Time passed, and with all the filling up with bile and what-not…well, anyway, I haven’t read or much thought of either George Perez or his run on Wonder Woman in a long, long time. But since I was writing about Wonder Woman, I thought I’d disentomb the back issues from the fossilized long boxes, redistributing large piles of lint and small piles of cats.

So, now that I’ve reread these things for the first time in at least a decade, what’s the verdict?

First, and somewhat inevitably, I have to admit that Perez is no longer one of my favorite artists. Not that I think he’s bad, by any means. He’s obviously quite technically gifted, and he has an especial gift for faces.
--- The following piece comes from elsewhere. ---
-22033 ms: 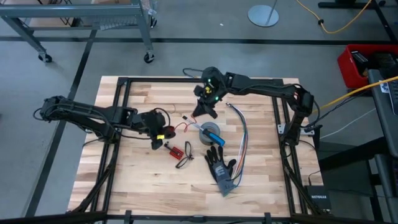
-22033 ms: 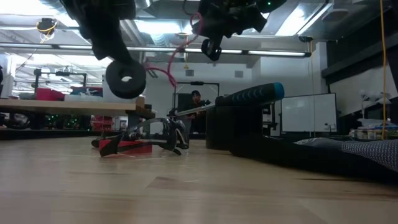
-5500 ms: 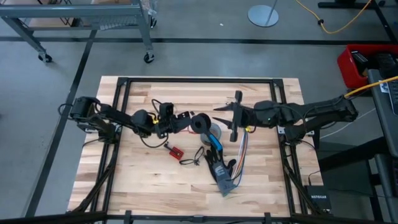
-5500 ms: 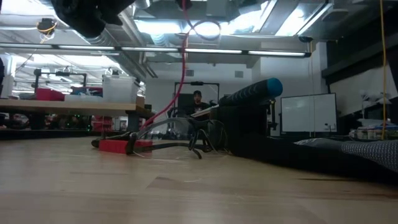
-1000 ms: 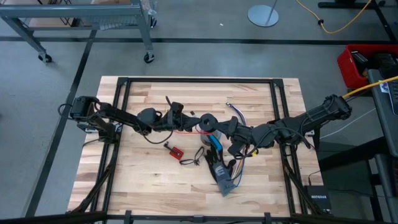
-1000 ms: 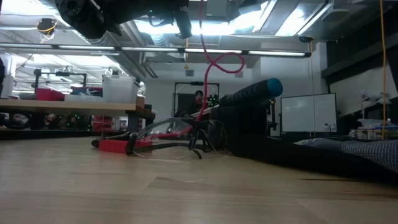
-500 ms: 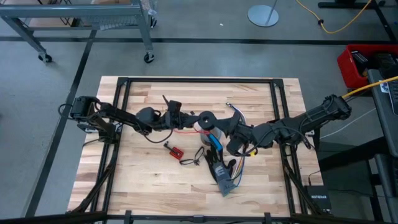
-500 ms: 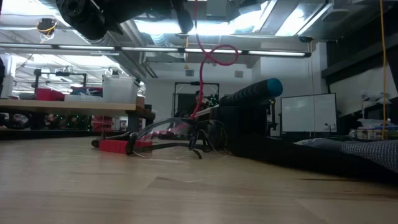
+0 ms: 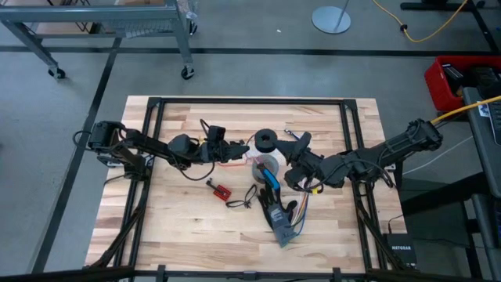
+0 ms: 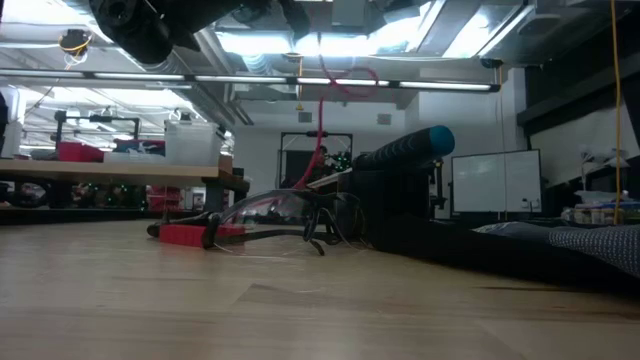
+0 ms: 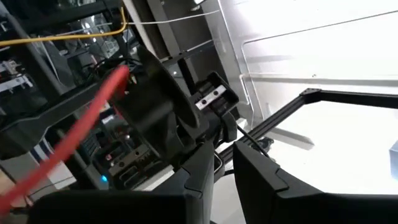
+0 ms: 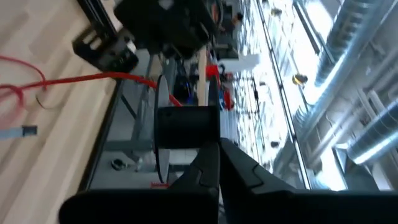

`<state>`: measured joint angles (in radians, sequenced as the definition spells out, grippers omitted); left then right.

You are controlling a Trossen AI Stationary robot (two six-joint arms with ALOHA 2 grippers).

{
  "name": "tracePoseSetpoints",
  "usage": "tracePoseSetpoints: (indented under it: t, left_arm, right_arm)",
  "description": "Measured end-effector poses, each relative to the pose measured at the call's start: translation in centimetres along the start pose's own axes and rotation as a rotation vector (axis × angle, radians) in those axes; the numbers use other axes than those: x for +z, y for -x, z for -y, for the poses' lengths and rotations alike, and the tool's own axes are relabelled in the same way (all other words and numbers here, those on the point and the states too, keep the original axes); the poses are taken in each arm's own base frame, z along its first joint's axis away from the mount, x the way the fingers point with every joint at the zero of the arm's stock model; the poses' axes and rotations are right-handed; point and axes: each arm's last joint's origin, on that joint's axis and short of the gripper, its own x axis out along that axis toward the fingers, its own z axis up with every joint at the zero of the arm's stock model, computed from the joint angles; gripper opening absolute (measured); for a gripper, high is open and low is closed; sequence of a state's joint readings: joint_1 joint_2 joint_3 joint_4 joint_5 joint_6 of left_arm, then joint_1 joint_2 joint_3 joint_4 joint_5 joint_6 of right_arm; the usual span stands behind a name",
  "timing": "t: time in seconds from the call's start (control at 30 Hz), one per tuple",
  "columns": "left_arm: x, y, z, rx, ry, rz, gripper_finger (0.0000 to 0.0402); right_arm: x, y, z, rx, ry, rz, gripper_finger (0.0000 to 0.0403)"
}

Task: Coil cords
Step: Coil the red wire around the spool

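Wooden slats carry our clutter: tape roll (image 9: 268, 166), glove (image 9: 279, 215), ribbon wires (image 9: 303, 188). Our left gripper (image 9: 237, 146) and right gripper (image 9: 298, 144) meet mid-table over the cord (image 9: 239, 160), a red strand rising from it toward them. Right fingers (image 12: 214, 163) press together; the left's we cannot tell. Coiling looks partway at best: we judge loose cord remains to wind.

The only legible text is "NETGEAR", printed on the small black box (image 9: 403, 251) standing off the table at the lower right of the high view. No other markings are readable.
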<state>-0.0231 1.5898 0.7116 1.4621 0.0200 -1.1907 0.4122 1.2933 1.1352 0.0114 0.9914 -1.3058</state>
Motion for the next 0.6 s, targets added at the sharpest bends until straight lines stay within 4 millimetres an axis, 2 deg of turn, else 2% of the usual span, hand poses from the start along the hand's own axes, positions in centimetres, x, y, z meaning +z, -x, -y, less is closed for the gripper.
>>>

I actually remembered the sequence below, where Diana first does her bullets and bracelets thing, and I still think it’s pretty great, with a lot of the expressive charm that I appreciate in good shojo:

Photobucket

As is evident even in that little sequence above, Perez draws women with real sensuality and grace. His layouts are interesting and varied too. He’s a good artist; when his stuff is put in front of me, I like looking at it, which puts him head and shoulder, and, hell, waist above the vast majority of mainstream artists working today. But… compared to super-hero artists who really thrill me, like Jim Aparo or Nick Cardy or Neal Adams, or, for that matter, Mike Sekowsky in his WW run, or Harry Peter, Perez seems — well, kind of bland, I guess. His drawing is good, but not great; and his design sense always seems more utilitarian than inspired. For example, look at his wraparound cover for the first issue of WW.

Photobucket

This is supposed to be a tour de’force; lots of stuff happening, the whole issue shown in a single two page image. But basically it just sort of falls into a layout no-man’s land — not supremely detailed enough to be ravishing, not decisive enough in its use of space to be striking. There’s nothing wrong with any individual piece of it, or with the overall effect, even, but there’s nothing about it that makes me look at it and say “holy shit!”

Photobucket

Look, for example, at the (barely there) drapery on the mostly-nude Hippolyta kneeling before hercules on the left side of page. That cloth should cling and curve to her body…but it doesn’t. It just kind of sits there. Again, there’s nothing wrong with it, it’s not bad…it’s just not great.

All right, now that I’ve won that argument with my 17-year-old-self….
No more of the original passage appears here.